### TASK INSTRUCTIONS
Write out all the data again, exactly as it stands.

*** DATA BLOCK

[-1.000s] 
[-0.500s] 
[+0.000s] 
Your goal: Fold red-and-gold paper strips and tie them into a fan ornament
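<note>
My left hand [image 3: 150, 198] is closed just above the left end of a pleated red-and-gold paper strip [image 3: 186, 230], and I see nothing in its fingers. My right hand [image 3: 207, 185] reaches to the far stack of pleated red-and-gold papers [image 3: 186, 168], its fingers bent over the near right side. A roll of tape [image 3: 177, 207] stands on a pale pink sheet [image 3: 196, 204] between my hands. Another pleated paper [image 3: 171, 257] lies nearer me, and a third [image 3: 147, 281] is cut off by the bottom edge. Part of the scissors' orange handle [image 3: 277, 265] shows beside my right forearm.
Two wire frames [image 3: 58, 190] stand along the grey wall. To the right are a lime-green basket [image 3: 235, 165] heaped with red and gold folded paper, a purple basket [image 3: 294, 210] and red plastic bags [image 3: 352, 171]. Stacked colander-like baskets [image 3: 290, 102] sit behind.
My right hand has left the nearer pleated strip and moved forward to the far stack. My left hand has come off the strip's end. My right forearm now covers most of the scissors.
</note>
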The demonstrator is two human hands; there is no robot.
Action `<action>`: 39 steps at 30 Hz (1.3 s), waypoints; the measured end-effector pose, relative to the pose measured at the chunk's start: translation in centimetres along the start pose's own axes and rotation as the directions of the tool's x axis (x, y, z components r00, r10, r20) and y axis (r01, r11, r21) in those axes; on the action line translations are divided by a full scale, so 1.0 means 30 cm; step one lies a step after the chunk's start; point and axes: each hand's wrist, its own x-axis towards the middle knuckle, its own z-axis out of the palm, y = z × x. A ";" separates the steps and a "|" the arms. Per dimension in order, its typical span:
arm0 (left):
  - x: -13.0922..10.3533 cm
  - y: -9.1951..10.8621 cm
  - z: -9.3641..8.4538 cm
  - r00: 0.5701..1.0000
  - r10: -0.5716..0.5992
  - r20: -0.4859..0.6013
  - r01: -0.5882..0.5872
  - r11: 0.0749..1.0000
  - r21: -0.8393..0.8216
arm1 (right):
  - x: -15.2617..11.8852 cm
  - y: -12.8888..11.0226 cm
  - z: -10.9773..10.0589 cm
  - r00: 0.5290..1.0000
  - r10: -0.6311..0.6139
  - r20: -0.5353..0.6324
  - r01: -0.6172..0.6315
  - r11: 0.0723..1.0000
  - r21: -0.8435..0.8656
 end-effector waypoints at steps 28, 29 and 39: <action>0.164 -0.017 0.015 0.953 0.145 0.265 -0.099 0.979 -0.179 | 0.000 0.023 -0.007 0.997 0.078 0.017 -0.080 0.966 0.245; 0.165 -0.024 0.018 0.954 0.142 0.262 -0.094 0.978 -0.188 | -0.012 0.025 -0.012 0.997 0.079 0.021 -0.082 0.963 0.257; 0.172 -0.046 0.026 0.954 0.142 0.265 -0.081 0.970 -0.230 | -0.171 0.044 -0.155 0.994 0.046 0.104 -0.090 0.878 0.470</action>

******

### PROBLEM SOLUTION
[-1.000s] 
[-0.500s] 
[+0.000s] 
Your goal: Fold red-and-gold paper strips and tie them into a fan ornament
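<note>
My left hand [image 3: 150, 198] is closed just above the left end of a pleated red-and-gold paper strip [image 3: 186, 230], and I see nothing in its fingers. My right hand [image 3: 207, 185] reaches to the far stack of pleated red-and-gold papers [image 3: 186, 168], its fingers bent over the near right side. A roll of tape [image 3: 177, 207] stands on a pale pink sheet [image 3: 196, 204] between my hands. Another pleated paper [image 3: 171, 257] lies nearer me, and a third [image 3: 147, 281] is cut off by the bottom edge. Part of the scissors' orange handle [image 3: 277, 265] shows beside my right forearm.
Two wire frames [image 3: 58, 190] stand along the grey wall. To the right are a lime-green basket [image 3: 235, 165] heaped with red and gold folded paper, a purple basket [image 3: 294, 210] and red plastic bags [image 3: 352, 171]. Stacked colander-like baskets [image 3: 290, 102] sit behind.
My right hand has left the nearer pleated strip and moved forward to the far stack. My left hand has come off the strip's end. My right forearm now covers most of the scissors.
</note>
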The demonstrator is two human hands; there is no robot.
Action `<action>`: 39 steps at 30 Hz (1.3 s), waypoints; the measured end-effector pose, relative to the pose measured at the chunk's start: translation in centimetres along the start pose's own axes and rotation as the directions of the tool's x axis (x, y, z components r00, r10, r20) and y axis (r01, r11, r21) in those axes; on the action line translations are divided by a full scale, so 1.0 means 30 cm; step one lies a step after the chunk's start; point and axes: each hand's wrist, its own x-axis towards the middle knuckle, its own z-axis out of the palm, y = z × x. A ";" separates the steps and a "|" the arms. Per dimension in order, its typical span:
arm0 (left):
  - x: -13.0922..10.3533 cm
  - y: -9.1951..10.8621 cm
  - z: -9.3641..8.4538 cm
  - r00: 0.5701..1.0000
  - r10: -0.5716..0.5992
  - r20: -0.4859..0.6013
  - r01: -0.5882..0.5872
  - r11: 0.0749..1.0000
  - r21: -0.8393..0.8216
arm1 (right):
  - x: -15.2617..11.8852 cm
  - y: -12.8888..11.0226 cm
  - z: -10.9773..10.0589 cm
  - r00: 0.5290..1.0000
  - r10: -0.6311..0.6139
  - r20: -0.5353..0.6324
  - r01: -0.6172..0.6315
  - r11: 0.0723..1.0000
  - r21: -0.8435..0.8656
 end-effector waypoints at steps 28, 29 and 39: <action>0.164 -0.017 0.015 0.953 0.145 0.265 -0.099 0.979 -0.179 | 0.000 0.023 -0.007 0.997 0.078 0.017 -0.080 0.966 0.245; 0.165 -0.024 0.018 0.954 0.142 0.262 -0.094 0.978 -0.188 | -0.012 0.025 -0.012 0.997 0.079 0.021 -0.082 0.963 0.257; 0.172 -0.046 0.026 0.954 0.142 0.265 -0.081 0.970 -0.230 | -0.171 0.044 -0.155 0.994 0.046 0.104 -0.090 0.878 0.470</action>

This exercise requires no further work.